[SUPPLIED INFORMATION Boundary: Start]

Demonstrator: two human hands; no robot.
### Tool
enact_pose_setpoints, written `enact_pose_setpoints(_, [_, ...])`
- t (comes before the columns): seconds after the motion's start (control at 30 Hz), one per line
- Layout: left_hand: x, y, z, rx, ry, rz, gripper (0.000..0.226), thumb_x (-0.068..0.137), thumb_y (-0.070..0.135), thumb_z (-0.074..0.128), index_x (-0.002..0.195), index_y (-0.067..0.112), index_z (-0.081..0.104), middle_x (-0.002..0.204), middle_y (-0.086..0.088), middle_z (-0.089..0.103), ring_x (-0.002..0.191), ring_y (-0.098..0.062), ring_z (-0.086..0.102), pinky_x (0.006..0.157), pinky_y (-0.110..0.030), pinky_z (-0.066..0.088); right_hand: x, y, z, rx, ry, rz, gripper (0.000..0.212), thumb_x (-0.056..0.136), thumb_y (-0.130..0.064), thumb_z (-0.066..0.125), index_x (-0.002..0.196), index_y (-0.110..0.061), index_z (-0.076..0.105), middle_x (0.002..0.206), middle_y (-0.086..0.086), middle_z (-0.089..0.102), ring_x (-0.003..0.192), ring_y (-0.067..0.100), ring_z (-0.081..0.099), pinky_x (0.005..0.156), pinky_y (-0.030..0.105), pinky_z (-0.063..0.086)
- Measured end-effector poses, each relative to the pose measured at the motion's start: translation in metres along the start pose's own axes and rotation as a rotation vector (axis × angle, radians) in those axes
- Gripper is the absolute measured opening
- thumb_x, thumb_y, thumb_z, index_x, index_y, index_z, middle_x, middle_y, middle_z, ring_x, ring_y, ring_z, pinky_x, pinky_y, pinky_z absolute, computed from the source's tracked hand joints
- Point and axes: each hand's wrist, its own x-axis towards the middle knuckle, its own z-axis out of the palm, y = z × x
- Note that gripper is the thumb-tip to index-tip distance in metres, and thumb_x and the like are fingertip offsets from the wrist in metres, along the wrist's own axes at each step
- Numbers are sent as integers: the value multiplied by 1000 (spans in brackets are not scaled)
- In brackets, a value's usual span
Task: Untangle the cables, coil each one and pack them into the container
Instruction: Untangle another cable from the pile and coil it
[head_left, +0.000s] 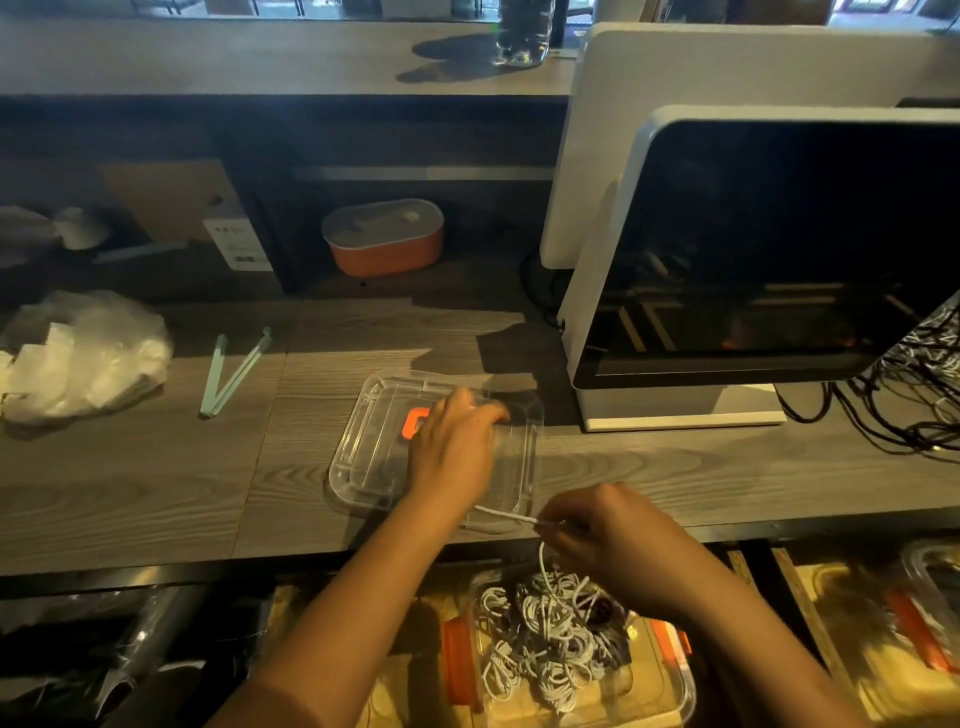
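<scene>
At desk edge: both my hands on one white cable, pile not yet sorted.
Monitor at right, clear lid with an orange latch flat on the desk ahead of me. Open container sits below the desk's near edge, full of tangled cables, white and dark. Left hand lies on the lid, fingers bent down at the far side; can't tell if they grip anything. Right hand pinches the white cable, which rises from the pile and runs on toward my left wrist.
</scene>
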Motion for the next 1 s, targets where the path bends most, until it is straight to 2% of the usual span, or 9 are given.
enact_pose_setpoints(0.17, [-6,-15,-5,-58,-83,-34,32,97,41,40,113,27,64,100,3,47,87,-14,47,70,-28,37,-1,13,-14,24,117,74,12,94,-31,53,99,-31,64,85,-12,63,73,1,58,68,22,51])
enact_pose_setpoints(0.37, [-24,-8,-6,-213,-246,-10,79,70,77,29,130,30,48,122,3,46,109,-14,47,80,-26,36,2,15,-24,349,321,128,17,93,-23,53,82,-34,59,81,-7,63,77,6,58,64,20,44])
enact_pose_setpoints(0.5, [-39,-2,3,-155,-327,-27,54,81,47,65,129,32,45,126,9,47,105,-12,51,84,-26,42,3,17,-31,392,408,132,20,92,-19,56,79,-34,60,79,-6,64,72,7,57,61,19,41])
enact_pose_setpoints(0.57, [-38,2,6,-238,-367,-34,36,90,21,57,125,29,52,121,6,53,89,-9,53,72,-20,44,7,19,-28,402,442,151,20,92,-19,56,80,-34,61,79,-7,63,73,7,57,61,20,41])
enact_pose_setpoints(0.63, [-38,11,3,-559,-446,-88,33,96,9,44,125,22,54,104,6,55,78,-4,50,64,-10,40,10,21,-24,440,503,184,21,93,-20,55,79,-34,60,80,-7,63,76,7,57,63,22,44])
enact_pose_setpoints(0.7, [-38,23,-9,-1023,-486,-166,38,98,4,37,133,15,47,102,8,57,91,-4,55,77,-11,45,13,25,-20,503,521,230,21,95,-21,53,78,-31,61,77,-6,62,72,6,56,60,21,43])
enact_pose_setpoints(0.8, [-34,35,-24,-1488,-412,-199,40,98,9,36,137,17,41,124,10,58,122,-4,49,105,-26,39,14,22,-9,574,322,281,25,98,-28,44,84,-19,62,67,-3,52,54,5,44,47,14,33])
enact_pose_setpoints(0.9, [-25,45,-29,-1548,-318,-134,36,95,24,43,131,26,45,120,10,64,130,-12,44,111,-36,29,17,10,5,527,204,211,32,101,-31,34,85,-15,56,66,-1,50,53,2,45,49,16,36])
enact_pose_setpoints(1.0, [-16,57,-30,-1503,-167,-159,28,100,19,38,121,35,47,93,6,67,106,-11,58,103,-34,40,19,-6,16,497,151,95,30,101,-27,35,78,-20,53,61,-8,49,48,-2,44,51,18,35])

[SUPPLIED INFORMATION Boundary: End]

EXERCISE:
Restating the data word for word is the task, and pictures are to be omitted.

ANSWER TO THIS PROBLEM:
Demonstrator: two human hands; no robot.
### Tool
enact_pose_setpoints, written `enact_pose_setpoints(_, [_, ...])`
- t (comes before the columns): seconds after the motion's start (control at 30 Hz), one per line
- Layout: left_hand: x, y, z, rx, ry, rz, gripper (0.000..0.226), thumb_x (-0.068..0.137), thumb_y (-0.070..0.135), thumb_z (-0.074..0.128), index_x (-0.002..0.195), index_y (-0.067..0.112), index_z (-0.081..0.104), middle_x (-0.002..0.204), middle_y (-0.086..0.088), middle_z (-0.089..0.103), ring_x (-0.002..0.191), ring_y (-0.098..0.062), ring_z (-0.086..0.102), pinky_x (0.006..0.157), pinky_y (-0.110..0.030), pinky_z (-0.066..0.088); right_hand: x, y, z, rx, ry, rz, gripper (0.000..0.212), thumb_x (-0.056..0.136), thumb_y (-0.130..0.064), thumb_z (-0.066..0.125), index_x (-0.002..0.196), index_y (-0.110..0.061), index_z (-0.076..0.105), middle_x (0.002..0.206), middle_y (-0.086..0.086), middle_z (-0.089..0.102), ring_x (-0.003..0.192), ring_y (-0.067..0.100), ring_z (-0.081..0.099), pinky_x (0.005..0.156), pinky_y (-0.030..0.105), pinky_z (-0.063..0.086)
- Measured end-effector poses, each relative to the pose measured at the motion's start: translation in metres along the start pose's own axes and rotation as a rotation vector (axis × angle, radians) in those axes
- Gripper is the absolute measured opening
- thumb_x, thumb_y, thumb_z, index_x, index_y, index_z, middle_x, middle_y, middle_z, ring_x, ring_y, ring_z, pinky_x, pinky_y, pinky_z absolute, computed from the source's tracked hand joints
- Point and axes: each hand's wrist, its own x-axis towards the middle knuckle, its own z-axis out of the palm, y = z × x
- Note that gripper is the thumb-tip to index-tip distance in metres, and thumb_x and the like are fingertip offsets from the wrist in metres, along the wrist's own axes at each step
- Numbers are sent as integers: the value multiplied by 1000 (spans in brackets are not scaled)
- In brackets, a value's usual span
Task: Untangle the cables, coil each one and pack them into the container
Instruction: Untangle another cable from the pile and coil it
[head_left, +0.000s] 
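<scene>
At desk edge: both my hands on one white cable, pile not yet sorted.
Monitor at right, clear lid with an orange latch flat on the desk ahead of me. Open container sits below the desk's near edge, full of tangled cables, white and dark. Left hand lies on the lid, fingers bent down at the far side; can't tell if they grip anything. Right hand pinches the white cable, which rises from the pile and runs on toward my left wrist.
</scene>
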Motion for the next 1 s, targets where the path bends most, until it is straight to 2% of the usual span, or 9 are given.
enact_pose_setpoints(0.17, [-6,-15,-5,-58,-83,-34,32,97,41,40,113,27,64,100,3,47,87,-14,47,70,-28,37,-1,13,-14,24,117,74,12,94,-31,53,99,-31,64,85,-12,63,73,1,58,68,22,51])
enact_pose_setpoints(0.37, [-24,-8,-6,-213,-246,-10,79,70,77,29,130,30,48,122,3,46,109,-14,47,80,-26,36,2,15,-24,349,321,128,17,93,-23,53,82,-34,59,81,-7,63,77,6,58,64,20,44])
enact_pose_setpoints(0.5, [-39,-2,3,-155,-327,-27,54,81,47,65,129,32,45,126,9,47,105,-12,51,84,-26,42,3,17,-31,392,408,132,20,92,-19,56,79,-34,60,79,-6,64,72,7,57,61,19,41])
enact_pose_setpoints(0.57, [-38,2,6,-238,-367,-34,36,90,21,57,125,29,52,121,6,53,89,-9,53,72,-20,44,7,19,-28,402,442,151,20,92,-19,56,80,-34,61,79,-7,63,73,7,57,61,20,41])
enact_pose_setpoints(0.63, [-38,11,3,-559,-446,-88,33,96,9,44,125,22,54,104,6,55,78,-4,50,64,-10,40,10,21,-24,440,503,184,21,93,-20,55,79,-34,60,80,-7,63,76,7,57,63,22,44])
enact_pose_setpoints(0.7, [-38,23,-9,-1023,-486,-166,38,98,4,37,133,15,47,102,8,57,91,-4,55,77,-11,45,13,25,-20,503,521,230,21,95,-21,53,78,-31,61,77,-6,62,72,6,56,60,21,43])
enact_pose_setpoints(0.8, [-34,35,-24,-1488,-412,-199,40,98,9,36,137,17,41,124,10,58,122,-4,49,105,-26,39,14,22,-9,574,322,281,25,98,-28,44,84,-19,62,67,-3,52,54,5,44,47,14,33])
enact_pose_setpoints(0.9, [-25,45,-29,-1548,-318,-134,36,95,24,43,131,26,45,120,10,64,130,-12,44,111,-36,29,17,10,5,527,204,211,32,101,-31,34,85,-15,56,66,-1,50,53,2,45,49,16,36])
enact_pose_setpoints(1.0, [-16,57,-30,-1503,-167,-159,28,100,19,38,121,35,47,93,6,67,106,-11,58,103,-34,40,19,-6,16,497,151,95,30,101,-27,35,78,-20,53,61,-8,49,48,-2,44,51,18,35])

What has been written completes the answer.